= John Baird Simpson =

Scottish geologist

Dr John Baird Simpson FRSE FGS (January 14, 1894 - June 28, 1960), was a Scottish geologist. He was President of the Edinburgh Geological Society 1950-52 and was awarded the Lyell Medal by the Geological Society of London in 1954.

==Life==

Simpson was born on the Glenferness estate near Ardclach, Nairnshire, the son of Thomas Simpson, the estate manager. After schooling at Nairn Academy, he went to the University of Aberdeen, where he graduated with a BSc in Agriculture, in 1914.

At the outbreak of the First World War he joined the Royal Engineers, and was later commissioned in the Gordon Highlanders. He was wounded, and badly gassed, during active service in France. He returned to civilian life in 1918, and resumed his studies at the University of Aberdeen later that year, graduating in 1920 with a degree in Pure Science, with special distinction in Geology.

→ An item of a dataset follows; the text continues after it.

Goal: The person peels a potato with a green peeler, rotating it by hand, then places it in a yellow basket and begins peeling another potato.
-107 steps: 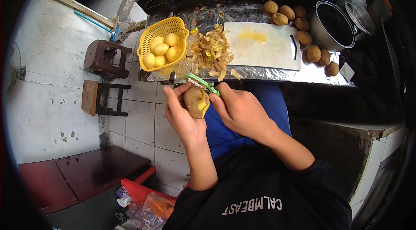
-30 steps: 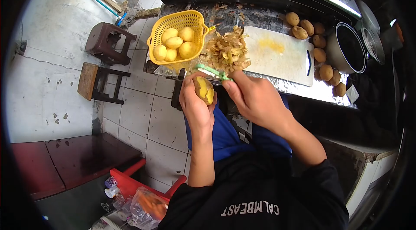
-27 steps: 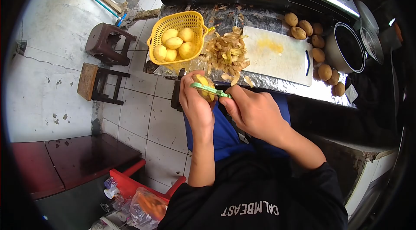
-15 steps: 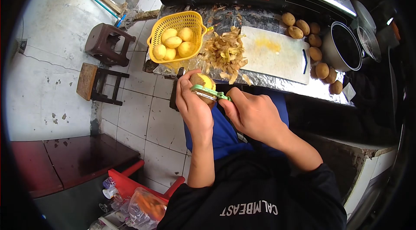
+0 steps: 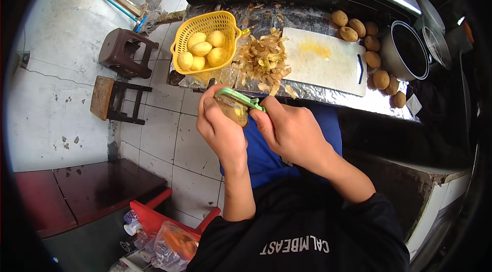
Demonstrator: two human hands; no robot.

Later in 1920, he was appointed to the field staff of the Geological Survey in Scotland. He was promoted to Senior Geologist in 1932, and to District Geologist in 1945. He retired in 1954. His work with the Survey fell into two broad categories. He carried out a lot of the early earliest mapping of the Western Highlands and Islands of Scotland, including the Lewisian of Coll and Tiree, the Mesozoic sediments and Tertiary lavas of Morvern and Ardnamurchan, and the Moine Schists of Ardnamurchan, Sunart and South Morar. Some of his most important work concerned the Scottish Coalfields and their associated rocks, in Ayrshire, Dumfriesshire, Dumbartonshire, Lanarkshire and Midlothian, leading to significant upward revisions to reserves estimates. He mapped superficial deposits, in particular the boulder clays of Ayrshire, which led to new time-correlations of glacial events in Scotland and Scandinavia. Some of this work was submitted to the University of Aberdeen for his doctorate (DSc), which was conferred on him in 1933.

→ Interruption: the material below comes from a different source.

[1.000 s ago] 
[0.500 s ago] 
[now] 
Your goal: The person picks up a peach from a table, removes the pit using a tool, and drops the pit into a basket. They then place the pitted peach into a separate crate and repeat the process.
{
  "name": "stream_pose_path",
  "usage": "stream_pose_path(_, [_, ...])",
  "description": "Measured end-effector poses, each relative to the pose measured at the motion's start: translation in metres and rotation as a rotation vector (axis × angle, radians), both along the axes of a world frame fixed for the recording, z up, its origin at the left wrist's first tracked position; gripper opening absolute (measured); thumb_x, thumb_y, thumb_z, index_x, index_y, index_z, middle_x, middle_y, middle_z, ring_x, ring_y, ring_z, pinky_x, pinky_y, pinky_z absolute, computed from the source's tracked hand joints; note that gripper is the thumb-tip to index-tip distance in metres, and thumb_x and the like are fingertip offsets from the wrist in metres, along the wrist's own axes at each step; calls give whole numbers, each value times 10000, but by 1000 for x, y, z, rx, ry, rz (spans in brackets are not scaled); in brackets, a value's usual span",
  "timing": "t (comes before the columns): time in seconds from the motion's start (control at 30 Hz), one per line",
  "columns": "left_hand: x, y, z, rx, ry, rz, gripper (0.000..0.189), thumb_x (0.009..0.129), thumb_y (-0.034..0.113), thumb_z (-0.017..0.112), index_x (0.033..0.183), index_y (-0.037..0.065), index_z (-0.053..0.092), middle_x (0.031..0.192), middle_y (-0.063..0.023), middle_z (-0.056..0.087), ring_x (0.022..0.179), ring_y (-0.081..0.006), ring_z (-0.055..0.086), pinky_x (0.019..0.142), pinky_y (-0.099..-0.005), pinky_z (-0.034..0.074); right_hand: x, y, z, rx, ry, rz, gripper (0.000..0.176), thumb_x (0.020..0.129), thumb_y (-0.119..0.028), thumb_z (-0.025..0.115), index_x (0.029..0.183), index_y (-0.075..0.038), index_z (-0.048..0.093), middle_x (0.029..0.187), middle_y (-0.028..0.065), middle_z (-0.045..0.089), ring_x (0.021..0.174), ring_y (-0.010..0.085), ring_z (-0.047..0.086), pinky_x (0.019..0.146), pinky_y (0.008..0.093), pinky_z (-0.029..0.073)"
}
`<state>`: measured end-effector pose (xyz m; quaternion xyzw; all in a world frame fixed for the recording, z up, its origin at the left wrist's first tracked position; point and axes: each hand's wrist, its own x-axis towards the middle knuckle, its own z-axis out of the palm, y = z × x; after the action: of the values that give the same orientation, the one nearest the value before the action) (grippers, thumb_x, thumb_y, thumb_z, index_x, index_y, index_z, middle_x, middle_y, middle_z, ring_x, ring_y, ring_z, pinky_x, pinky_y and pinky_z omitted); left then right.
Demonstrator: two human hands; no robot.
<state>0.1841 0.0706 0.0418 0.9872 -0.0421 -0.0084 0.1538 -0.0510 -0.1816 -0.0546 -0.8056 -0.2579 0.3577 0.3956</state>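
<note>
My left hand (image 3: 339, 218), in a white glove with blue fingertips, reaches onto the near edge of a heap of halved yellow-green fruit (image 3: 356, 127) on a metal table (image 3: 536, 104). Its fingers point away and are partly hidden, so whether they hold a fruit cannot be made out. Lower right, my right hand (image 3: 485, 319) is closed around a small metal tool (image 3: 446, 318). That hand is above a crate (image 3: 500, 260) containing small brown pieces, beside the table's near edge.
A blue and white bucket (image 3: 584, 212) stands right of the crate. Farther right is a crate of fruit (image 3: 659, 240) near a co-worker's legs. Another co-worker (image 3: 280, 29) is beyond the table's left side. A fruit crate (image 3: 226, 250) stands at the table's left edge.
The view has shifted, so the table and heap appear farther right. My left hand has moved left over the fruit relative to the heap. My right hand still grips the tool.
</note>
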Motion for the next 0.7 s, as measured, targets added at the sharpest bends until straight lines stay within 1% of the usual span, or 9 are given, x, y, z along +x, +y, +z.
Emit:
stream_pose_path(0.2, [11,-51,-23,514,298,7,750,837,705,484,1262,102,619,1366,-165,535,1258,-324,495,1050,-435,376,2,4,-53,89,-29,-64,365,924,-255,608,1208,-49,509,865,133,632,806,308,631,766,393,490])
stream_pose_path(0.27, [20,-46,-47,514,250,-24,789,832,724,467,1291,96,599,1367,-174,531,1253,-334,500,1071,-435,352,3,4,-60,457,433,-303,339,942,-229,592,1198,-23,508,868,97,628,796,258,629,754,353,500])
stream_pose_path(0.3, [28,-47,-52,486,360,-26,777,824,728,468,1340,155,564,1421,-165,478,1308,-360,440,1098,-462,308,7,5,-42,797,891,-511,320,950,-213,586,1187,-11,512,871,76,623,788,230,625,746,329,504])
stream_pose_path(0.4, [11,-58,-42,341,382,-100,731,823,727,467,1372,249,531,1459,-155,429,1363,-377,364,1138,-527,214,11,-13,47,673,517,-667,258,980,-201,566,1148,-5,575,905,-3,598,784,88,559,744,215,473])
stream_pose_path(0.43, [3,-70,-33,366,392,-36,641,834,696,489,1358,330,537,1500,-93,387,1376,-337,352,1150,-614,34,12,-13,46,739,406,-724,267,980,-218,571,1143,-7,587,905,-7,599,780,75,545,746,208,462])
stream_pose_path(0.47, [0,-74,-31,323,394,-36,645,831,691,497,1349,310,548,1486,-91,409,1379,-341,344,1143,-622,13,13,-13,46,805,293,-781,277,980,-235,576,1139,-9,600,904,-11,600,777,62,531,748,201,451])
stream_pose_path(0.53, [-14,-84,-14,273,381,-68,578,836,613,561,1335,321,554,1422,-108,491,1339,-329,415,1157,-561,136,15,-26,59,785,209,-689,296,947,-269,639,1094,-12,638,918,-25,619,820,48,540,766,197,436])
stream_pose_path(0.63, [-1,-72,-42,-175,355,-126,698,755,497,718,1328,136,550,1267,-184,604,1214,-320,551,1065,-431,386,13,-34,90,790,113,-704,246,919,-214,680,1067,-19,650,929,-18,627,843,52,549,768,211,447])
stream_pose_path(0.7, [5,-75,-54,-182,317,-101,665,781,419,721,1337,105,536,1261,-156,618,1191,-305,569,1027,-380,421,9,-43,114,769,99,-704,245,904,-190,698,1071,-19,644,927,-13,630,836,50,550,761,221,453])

The other aspect of his work built on his early agricultural and botanical training, and he became a recognised authority on fossil pollen. In large part, this work was "private research", as opposed to "official", meaning that it was done in his spare time, not as part of his Survey duties. The work led to significant conclusions, though, and was published in journals such as the Transactions and Proceedings of the Royal Society of Edinburgh. He was elected a Fellow of the Society in 1932 his proposers being John Smith Flett, Murray Macgregor, James Ernest Richey and Robert Campbell. He was a contributor to the Geological Magazine, and the Transactions of the Edinburgh and Glasgow Geological Societies. He became a Fellow of the Geological Society of London in 1949. He was awarded the Clough Medal by the Edinburgh Geological Society, for the period 1953-4, and the Lyell Medal by the Geological Society of London, in 1954. Many undergraduates studying geology and, as part of their practical training having to interpret the Sanquhar sheet, in Southern Scotland, will have thanked him for the challenges set by his mapping this complex geological setting.

He retired in 1954 and died near his birthplace on 28 June 1960.

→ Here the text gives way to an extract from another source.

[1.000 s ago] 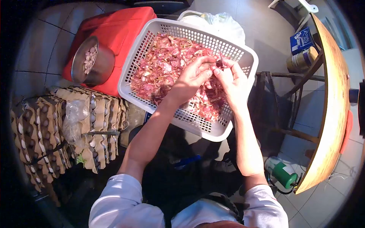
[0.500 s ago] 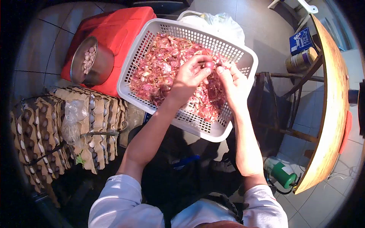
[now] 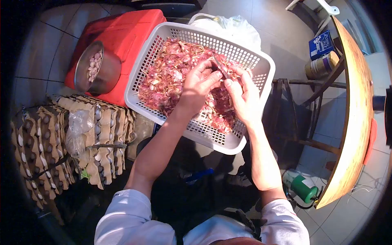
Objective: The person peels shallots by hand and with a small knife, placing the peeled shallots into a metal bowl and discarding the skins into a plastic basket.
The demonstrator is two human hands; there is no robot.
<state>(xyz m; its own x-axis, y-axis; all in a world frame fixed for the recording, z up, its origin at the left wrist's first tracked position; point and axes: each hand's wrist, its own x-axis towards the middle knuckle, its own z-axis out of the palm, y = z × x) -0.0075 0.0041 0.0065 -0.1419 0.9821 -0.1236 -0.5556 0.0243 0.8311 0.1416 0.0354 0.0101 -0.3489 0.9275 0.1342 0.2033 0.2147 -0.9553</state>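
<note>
Over the grey plastic basket [image 3: 141, 53] my left hand [image 3: 199, 83] is closed in a pinch on a small shallot, now mostly hidden by the fingers. My right hand [image 3: 245, 96] grips a small knife [image 3: 221, 67]; its dark blade points up and away, close against the left fingertips. Beneath both hands lies a thick layer of reddish-pink shallots and papery skins [image 3: 163, 73]. Which of these are whole shallots is hard to make out.
A metal pot [image 3: 109, 69] with pale peeled shallots [image 3: 94, 65] sits tilted on a red box [image 3: 134, 28] at left. Stacked egg trays [image 3: 104, 139] stand nearer. At right are a wooden tabletop [image 3: 355, 110], a green canister [image 3: 304, 188] and a blue box [image 3: 321, 45].
The knife has swung upright between the hands, and my right hand has come slightly left. The shallot, visible before, is now largely covered by fingers and blade.
</note>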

Two obituaries capture the character of the man nicely: "Johnnie Simpson was a man of exceptional kindliness, generosity and charm, loved by all of his friends ... [his professional] reputation was the result of a patient and selfless devotion to research worthy of the high traditions of Scottish natural science"; and "To be his companion on a Highland traverse was ... both an inspiration and memory to treasure. He possessed other qualities - an innate courtesy, forbearance, helpfulness and loyalty - which gained for him the affection of many friends and for which he will long be remembered ... the end came as he himself might surely have wished it to come. He was found lying peacefully by the banks of his beloved [River] Findhorn with his rod and line stretched out over its grey waters. The country laddie from Glenferness had travelled far and risen high but had come home at last."